Pendant que je l’interviewais, et je pense bien qu’il l’a répété à bien d’autres aussi, l’humoriste Fred Dubé m’a dit quelque chose du genre: «Les humoristes qui commencent leur blague en disant qu’ils sont allés au centre d’achat avec leur voiture pour acheter tel machin prennent autant position que moi.» Pour ceux qui ne le connaissent pas, disons que Fred Dubé aime bien, avec son humour, pointer du doigt les travers de notre société de consommation.

Pour résumer cette pensée, disons que pour Fred Dubé, être dans le moule et s’en vanter est une prise de position aussi forte que dénoncer le moule.

Cette phrase me revient souvent en tête. Encore plus depuis quelques semaines, alors que je viens de lire «Une juste colère» de Martin Forgues et que j’ai assisté à un atelier sur la relation entre les médias et les milieux militants.

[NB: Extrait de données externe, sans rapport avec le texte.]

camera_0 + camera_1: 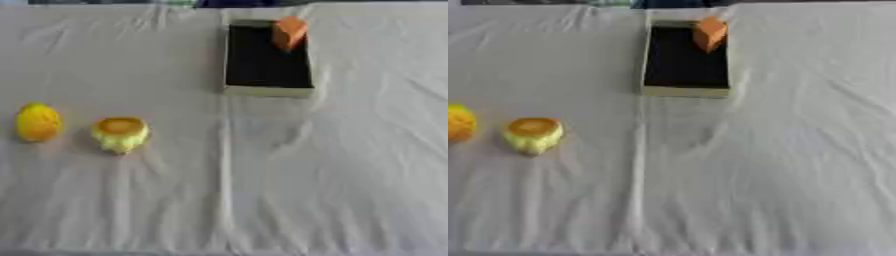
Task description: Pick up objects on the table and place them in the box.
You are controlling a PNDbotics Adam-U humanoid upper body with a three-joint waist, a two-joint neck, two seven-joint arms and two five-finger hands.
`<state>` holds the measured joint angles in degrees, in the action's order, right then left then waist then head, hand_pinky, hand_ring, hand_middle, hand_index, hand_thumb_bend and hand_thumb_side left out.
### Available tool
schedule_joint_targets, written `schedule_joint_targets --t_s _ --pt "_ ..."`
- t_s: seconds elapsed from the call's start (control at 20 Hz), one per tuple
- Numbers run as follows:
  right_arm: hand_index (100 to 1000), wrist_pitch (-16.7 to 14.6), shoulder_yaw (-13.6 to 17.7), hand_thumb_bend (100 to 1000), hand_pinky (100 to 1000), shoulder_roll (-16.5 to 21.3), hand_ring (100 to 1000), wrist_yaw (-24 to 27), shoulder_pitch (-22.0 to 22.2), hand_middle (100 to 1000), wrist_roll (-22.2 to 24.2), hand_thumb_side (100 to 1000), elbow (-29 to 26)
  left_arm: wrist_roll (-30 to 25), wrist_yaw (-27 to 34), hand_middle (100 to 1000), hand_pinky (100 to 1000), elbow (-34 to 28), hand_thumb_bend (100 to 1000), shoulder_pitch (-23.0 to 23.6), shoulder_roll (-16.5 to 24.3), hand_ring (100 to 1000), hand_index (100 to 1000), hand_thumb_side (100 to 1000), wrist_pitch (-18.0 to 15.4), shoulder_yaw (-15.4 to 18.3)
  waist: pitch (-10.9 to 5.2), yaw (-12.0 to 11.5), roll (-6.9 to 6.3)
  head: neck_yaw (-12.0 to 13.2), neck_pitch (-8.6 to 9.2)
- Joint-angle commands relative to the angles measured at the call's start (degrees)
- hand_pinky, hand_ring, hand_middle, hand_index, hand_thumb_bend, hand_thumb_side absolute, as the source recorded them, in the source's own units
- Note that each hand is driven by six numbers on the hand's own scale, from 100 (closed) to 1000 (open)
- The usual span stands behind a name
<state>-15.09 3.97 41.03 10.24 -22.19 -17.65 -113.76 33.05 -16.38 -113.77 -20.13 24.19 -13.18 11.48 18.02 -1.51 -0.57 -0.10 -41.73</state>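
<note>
Reaching left for the pale-yellow round object seemed best, then carrying it to the far box; neither hand showed.

No readable text, label, brand, number or sign anywhere. Box near far edge of worktop: plain pale rim, dark inside, no print visible. Orange block in box's far right corner: bare faces. Yellow round object by worktop's left edge: no marking. Yellow-green object with orange top just beside it: no marking. White cloth over worktop: plain, creased, no lettering.
</note>
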Motion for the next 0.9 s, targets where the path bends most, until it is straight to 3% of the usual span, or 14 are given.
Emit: schedule_joint_targets --t_s 0.05,0.6,0.9 --pt "832 0.0 0.8 100 949 1.0 843 0.1 -0.4 701 0.0 535 -0.8 0.4 -0.8 753 814 -0.8 141 -0.3 1.5 773 890 366 0.2 0.2 -0.91 0.1 -0.01 0.2 0.07" --pt "833 0.1 0.8 100 949 1.1 844 0.1 -0.3 700 0.0 536 -0.8 -0.6 -1.3 753 814 -0.8 133 0.5 3.1 772 892 370 2.4 -0.1 -1.00 0.3 -0.30 0.1 -0.10" --pt "833 0.2 0.7 100 950 1.6 844 0.1 -0.2 699 0.1 536 -0.8 -7.4 -4.0 758 823 -0.8 172 4.5 15.1 775 911 337 10.4 -2.8 -1.19 0.4 -1.13 0.1 -0.29"
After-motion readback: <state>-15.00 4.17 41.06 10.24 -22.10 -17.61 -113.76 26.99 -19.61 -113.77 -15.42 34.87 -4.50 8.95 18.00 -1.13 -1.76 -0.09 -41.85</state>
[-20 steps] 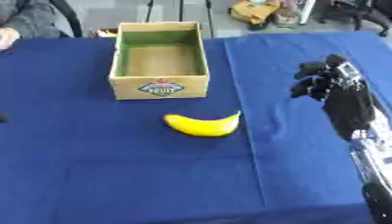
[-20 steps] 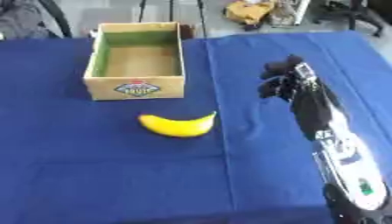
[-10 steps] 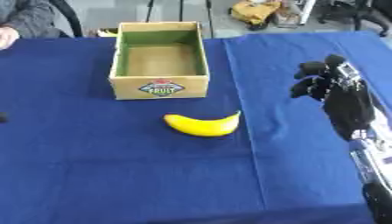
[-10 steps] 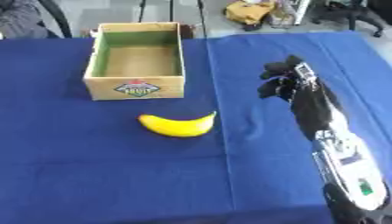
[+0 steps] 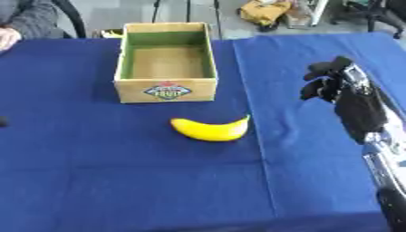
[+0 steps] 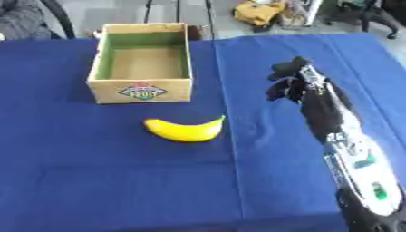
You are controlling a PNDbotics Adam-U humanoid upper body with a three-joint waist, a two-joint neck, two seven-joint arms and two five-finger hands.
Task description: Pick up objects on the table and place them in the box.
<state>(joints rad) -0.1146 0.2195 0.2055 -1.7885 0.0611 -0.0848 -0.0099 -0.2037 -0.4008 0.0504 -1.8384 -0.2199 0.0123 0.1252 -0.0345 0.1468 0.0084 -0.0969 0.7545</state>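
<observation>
A yellow banana (image 5: 211, 129) lies on the blue tablecloth, a little in front of the cardboard box (image 5: 166, 90). The box is open at the top, green inside, and holds nothing that I can see. My right hand (image 5: 326, 81) hangs above the cloth to the right of the banana, well apart from it, fingers curled and holding nothing. Its black and silver forearm (image 6: 354, 154) runs down to the lower right corner. My left hand shows in neither view.
The blue cloth (image 5: 95, 181) covers the whole table, with a seam (image 5: 252, 127) running down it just right of the banana. A person's hand (image 5: 8, 36) rests at the far left edge. Chairs and a yellow bag (image 5: 266, 10) stand beyond the table.
</observation>
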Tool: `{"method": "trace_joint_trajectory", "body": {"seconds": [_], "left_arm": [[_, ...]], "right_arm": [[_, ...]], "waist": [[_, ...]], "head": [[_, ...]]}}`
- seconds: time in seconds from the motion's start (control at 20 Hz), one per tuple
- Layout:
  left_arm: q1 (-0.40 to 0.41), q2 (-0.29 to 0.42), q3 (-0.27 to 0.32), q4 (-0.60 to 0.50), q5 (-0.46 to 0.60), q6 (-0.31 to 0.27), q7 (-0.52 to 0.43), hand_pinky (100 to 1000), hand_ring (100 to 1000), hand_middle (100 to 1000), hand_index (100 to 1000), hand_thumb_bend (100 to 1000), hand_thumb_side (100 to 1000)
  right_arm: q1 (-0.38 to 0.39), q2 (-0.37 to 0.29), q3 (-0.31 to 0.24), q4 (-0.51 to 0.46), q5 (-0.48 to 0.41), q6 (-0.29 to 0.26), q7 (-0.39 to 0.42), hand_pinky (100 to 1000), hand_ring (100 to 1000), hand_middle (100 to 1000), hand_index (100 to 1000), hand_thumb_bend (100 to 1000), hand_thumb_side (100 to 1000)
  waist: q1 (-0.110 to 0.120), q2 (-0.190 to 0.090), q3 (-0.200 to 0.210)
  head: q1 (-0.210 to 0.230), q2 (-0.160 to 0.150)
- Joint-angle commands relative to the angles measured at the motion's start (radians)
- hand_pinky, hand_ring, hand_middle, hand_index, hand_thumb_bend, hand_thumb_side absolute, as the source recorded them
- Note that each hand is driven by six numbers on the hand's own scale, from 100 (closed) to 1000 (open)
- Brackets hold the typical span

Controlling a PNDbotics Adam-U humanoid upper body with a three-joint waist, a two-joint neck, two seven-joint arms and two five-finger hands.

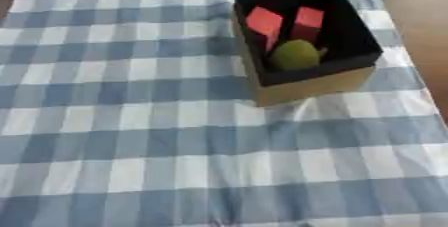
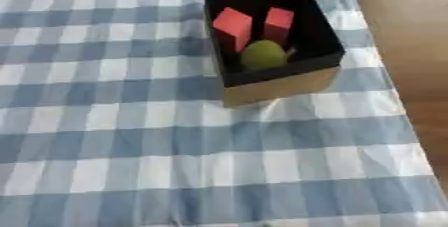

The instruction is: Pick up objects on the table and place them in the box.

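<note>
A cardboard box [image 1: 306, 85] with a black interior is sitting on the blue-and-white checked tablecloth [image 1: 131, 136], toward the far right of the table. Inside it, two red blocks [image 1: 264, 23] are standing side by side, both leaning a little, and a yellow-green pear-shaped fruit [image 1: 295, 54] is lying just in front of them, against the box's near wall. The fruit is touching or nearly touching the blocks; which of the two cannot be told. Bare wooden table [image 2: 402, 31] is showing to the right of the cloth. Neither robot hand is appearing in either view, so their position relative to the box and whether their fingers are spread or closed cannot be told.
</note>
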Motion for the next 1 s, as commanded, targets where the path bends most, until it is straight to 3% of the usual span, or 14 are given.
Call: {"method": "trace_joint_trajectory", "body": {"seconds": [0.05, 0.2, 0.4, 0.75, 1.0], "left_arm": [[0.037, 0.005, 0.021, -0.073, 0.048, -0.043, 0.037, 829, 820, 763, 910, 142, 561], [0.110, -0.005, 0.032, -0.100, 0.092, -0.088, 0.022, 829, 819, 762, 908, 238, 530], [0.195, -0.023, 0.059, -0.103, 0.129, -0.148, -0.034, 827, 816, 759, 905, 236, 531], [0.239, -0.041, 0.053, -0.103, 0.145, -0.258, -0.072, 823, 813, 757, 899, 226, 538], [0.244, -0.053, 0.049, -0.103, 0.138, -0.273, -0.075, 823, 813, 757, 898, 212, 549]], "right_arm": [[-0.017, -0.026, -0.009, -0.010, 0.020, -0.024, -0.009, 885, 966, 521, 851, 100, 470], [-0.028, -0.022, -0.007, -0.010, 0.027, -0.037, -0.017, 884, 961, 527, 852, 100, 470], [-0.042, -0.019, 0.001, -0.010, 0.032, -0.049, -0.021, 881, 955, 531, 852, 100, 470], [-0.054, -0.027, 0.003, -0.010, 0.041, -0.069, -0.021, 879, 941, 535, 851, 100, 470], [-0.055, -0.026, 0.003, -0.010, 0.047, -0.074, -0.021, 880, 940, 532, 851, 100, 470]], "waist": [[-0.021, -0.016, 0.006], [-0.029, -0.014, 0.012], [-0.033, -0.014, 0.018], [-0.037, -0.010, 0.041], [-0.037, -0.006, 0.049]], "head": [[0.002, -0.015], [0.003, -0.025], [0.012, -0.028], [0.022, -0.034], [0.027, -0.035]]}}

Dans «Une juste colère», Martin Forgues nous parle de Gil Courtemanche, journaliste indigné parmi les indignés. Il réfléchit aussi sur la place de la neutralité dans le journalisme avec cette question: sert-elle toujours l’intérêt public? Un essai pamphlétaire pour un journalisme qui épouse la justice. Martin Forgues cite Albert Londres: «Notre métier n’est pas de faire plaisir, non plus de faire du tort, il est de porter la plume dans la plaie.»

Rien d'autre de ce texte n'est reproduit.